### Exercise prompt
Nothing should appear in the answer except the lines below from the line containing "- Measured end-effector" through the line containing "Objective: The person", copied exactly, with pictures left out.

### Collected data
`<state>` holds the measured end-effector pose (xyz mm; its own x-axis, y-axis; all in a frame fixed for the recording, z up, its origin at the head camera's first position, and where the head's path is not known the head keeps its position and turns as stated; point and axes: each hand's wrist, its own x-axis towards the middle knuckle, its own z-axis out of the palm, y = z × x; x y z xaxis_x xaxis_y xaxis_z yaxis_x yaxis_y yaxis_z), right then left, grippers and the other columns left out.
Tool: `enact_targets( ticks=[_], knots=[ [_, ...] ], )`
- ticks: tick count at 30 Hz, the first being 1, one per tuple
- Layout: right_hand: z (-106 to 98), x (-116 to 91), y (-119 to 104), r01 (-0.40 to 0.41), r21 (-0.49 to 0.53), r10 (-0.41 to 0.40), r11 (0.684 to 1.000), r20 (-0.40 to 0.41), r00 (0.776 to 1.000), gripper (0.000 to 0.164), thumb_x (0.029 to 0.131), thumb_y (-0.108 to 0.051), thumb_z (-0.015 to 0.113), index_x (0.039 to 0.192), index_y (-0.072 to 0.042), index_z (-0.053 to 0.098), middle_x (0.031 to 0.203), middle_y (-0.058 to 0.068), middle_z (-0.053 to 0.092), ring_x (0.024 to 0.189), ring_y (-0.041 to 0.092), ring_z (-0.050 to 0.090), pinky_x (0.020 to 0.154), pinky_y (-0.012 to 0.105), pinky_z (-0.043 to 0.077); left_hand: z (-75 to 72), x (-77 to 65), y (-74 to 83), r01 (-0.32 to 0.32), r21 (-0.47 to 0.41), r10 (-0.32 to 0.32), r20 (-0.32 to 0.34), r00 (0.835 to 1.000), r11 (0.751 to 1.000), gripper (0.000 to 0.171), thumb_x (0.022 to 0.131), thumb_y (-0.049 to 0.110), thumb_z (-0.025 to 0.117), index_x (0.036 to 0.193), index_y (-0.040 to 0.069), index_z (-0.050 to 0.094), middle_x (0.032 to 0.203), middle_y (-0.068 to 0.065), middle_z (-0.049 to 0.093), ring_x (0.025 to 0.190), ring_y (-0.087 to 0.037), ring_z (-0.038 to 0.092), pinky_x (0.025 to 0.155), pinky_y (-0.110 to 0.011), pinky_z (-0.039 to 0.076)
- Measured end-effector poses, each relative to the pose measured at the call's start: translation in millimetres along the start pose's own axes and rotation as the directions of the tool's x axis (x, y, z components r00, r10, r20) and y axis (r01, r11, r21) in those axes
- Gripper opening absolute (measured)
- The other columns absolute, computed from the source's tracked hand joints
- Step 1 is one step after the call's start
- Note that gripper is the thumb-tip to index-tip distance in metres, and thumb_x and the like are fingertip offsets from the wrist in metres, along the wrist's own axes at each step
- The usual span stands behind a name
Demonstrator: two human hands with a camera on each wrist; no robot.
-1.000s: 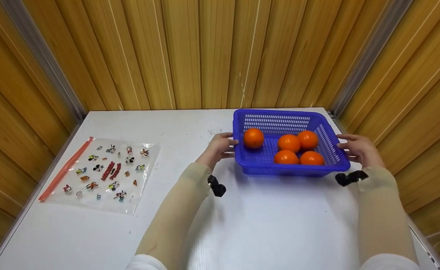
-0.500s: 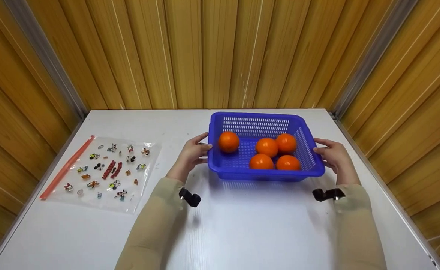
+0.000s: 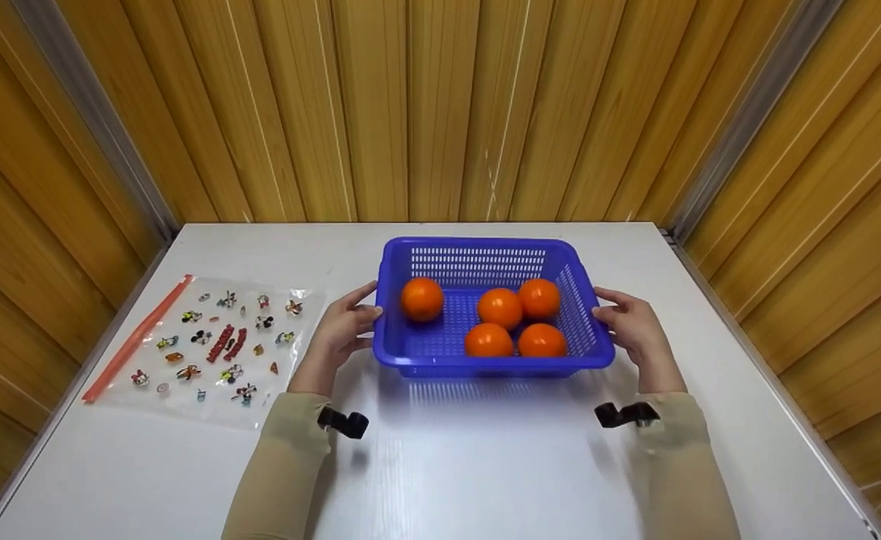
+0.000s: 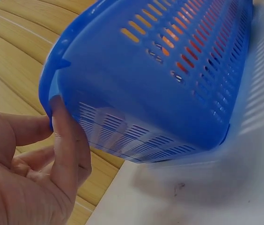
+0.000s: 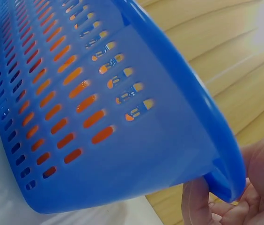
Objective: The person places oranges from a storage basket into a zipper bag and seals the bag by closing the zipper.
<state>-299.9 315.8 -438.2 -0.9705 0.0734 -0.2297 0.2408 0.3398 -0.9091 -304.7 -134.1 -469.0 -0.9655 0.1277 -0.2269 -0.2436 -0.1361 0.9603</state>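
A blue plastic basket (image 3: 493,363) with slotted walls is held between both hands, low over the white table. My left hand (image 3: 341,330) pinches its left rim; in the left wrist view the thumb lies against the outside of the rim and fingers (image 4: 64,145) tuck up beneath it. On the opposite end, my right hand (image 3: 635,330) grips the right rim, with fingers (image 5: 196,201) curled under the lip in the right wrist view. Several oranges lie inside: one orange (image 3: 422,300) sits alone at the left, and the others cluster to the right around another orange (image 3: 499,307).
Left of the basket, a clear zip bag (image 3: 133,352) with a red-orange closure and small printed figures lies flat on the table (image 3: 470,465). Wood-look panels (image 3: 433,112) wall in the back and both sides.
Both hands have carried the basket of oranges leftward and nearer to me, from the back right to around the middle of the table. The bag has stayed put.
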Motion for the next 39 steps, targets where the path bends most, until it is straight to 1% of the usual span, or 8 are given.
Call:
enact_targets(
  ticks=[5, 9, 12, 16, 23, 30, 34, 39],
  knots=[
    [9, -1, -1, 0.028, 0.016, -0.028, 0.999, 0.006, 1.0, 0.057, 0.104, -0.012, 0.057, 0.157, -0.005, 0.039, 0.101, -0.003, 0.066, 0.088, 0.006, 0.066, 0.077, 0.02, 0.059, -9.9, -6.6, 1.7, -0.005, 0.014, 0.005, -0.009, 1.0, 1.0, 0.066, 0.099, 0.001, 0.058, 0.16, 0.012, 0.037, 0.09, 0.003, 0.062, 0.072, -0.009, 0.067, 0.063, -0.029, 0.059],
    [15, -1, -2, 0.028, 0.018, -0.028, 0.999, 0.015, 0.999, 0.057, 0.104, -0.012, 0.058, 0.157, -0.004, 0.039, 0.102, -0.002, 0.066, 0.088, 0.006, 0.066, 0.077, 0.02, 0.059, -15.5, -9.5, 2.0, 0.01, 0.022, -0.009, -0.015, 1.0, 1.0, 0.065, 0.099, 0.001, 0.058, 0.159, 0.014, 0.037, 0.09, 0.003, 0.063, 0.074, -0.009, 0.067, 0.065, -0.031, 0.06],
    [18, -2, -3, 0.032, 0.031, -0.033, 0.999, 0.018, 0.999, 0.058, 0.103, -0.011, 0.058, 0.157, -0.003, 0.039, 0.099, -0.003, 0.066, 0.086, 0.006, 0.066, 0.076, 0.02, 0.059, -18.9, -11.4, 1.6, 0.018, 0.029, -0.018, -0.012, 1.0, 0.999, 0.065, 0.099, 0.001, 0.058, 0.159, 0.014, 0.037, 0.09, 0.003, 0.063, 0.075, -0.009, 0.067, 0.066, -0.032, 0.059],
    [21, -3, -2, 0.042, 0.042, -0.043, 0.998, 0.027, 0.999, 0.058, 0.103, -0.01, 0.058, 0.156, -0.002, 0.039, 0.097, -0.004, 0.066, 0.085, 0.005, 0.066, 0.075, 0.02, 0.059, -22.9, -13.9, 1.8, 0.017, 0.042, -0.016, -0.023, 1.0, 0.999, 0.065, 0.099, 0.002, 0.059, 0.159, 0.013, 0.037, 0.09, 0.003, 0.064, 0.074, -0.009, 0.066, 0.063, -0.031, 0.059],
    [25, -4, -1, 0.056, 0.045, -0.057, 0.997, 0.02, 0.998, 0.057, 0.103, -0.011, 0.058, 0.156, -0.001, 0.04, 0.099, -0.003, 0.067, 0.085, 0.005, 0.066, 0.076, 0.02, 0.059, -24.8, -17.0, 4.2, 0.01, 0.059, -0.008, -0.032, 0.999, 0.998, 0.064, 0.099, 0.002, 0.059, 0.159, 0.013, 0.038, 0.091, 0.003, 0.064, 0.075, -0.01, 0.066, 0.064, -0.031, 0.059],
    [27, -9, -2, 0.057, 0.022, -0.057, 0.998, 0.018, 0.998, 0.056, 0.103, -0.01, 0.058, 0.156, -0.002, 0.041, 0.104, 0.001, 0.068, 0.085, 0.007, 0.066, 0.077, 0.022, 0.06, -25.9, -19.3, 5.4, 0.027, 0.077, -0.025, -0.027, 0.999, 0.997, 0.064, 0.1, 0.002, 0.058, 0.159, 0.013, 0.037, 0.093, 0.002, 0.062, 0.077, -0.011, 0.066, 0.065, -0.032, 0.059],
    [28, -11, -4, 0.061, 0.037, -0.062, 0.997, 0.04, 0.997, 0.058, 0.103, -0.01, 0.057, 0.157, -0.001, 0.038, 0.104, 0.001, 0.068, 0.086, 0.006, 0.066, 0.076, 0.021, 0.059, -28.4, -22.6, 7.0, 0.023, 0.11, -0.022, -0.016, 1.0, 0.994, 0.066, 0.099, 0.002, 0.058, 0.16, 0.013, 0.035, 0.092, 0.002, 0.062, 0.077, -0.011, 0.066, 0.064, -0.032, 0.059],
    [27, -15, -2, 0.069, 0.023, -0.071, 0.997, 0.075, 0.995, 0.061, 0.103, -0.009, 0.057, 0.159, -0.001, 0.034, 0.097, -0.002, 0.066, 0.085, 0.007, 0.066, 0.076, 0.022, 0.059, -30.3, -28.7, 7.8, 0.022, 0.157, -0.023, 0.001, 1.0, 0.987, 0.067, 0.1, 0.003, 0.059, 0.16, 0.013, 0.033, 0.092, 0.001, 0.061, 0.078, -0.012, 0.065, 0.062, -0.032, 0.06]
  ],
)
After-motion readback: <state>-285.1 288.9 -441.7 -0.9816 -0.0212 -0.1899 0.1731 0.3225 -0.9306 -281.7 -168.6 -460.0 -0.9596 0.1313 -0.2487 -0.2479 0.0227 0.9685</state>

### Response to the task
- Measured end-effector poses, each relative to the pose measured at the call's start: translation in millimetres along the start pose's own axes and rotation as the directions of the tool's x axis (x, y, z components r00, r10, r20) and y axis (r01, r11, r21) in those axes
- Gripper opening absolute (measured)
- The other columns absolute, computed from the source's tracked hand joints
- Step 1 is one step after the call's start
- Note that gripper is the thumb-tip to index-tip distance in metres, and thumb_x and the like are fingertip offsets from the wrist in metres, along the wrist's own axes at each step
- The usual span stands behind a name
Demonstrator: two human hands with a camera on each wrist; no robot.
-1.000s: 
-0.500s: 
+0.000s: 
+0.000s: 
+0.000s: 
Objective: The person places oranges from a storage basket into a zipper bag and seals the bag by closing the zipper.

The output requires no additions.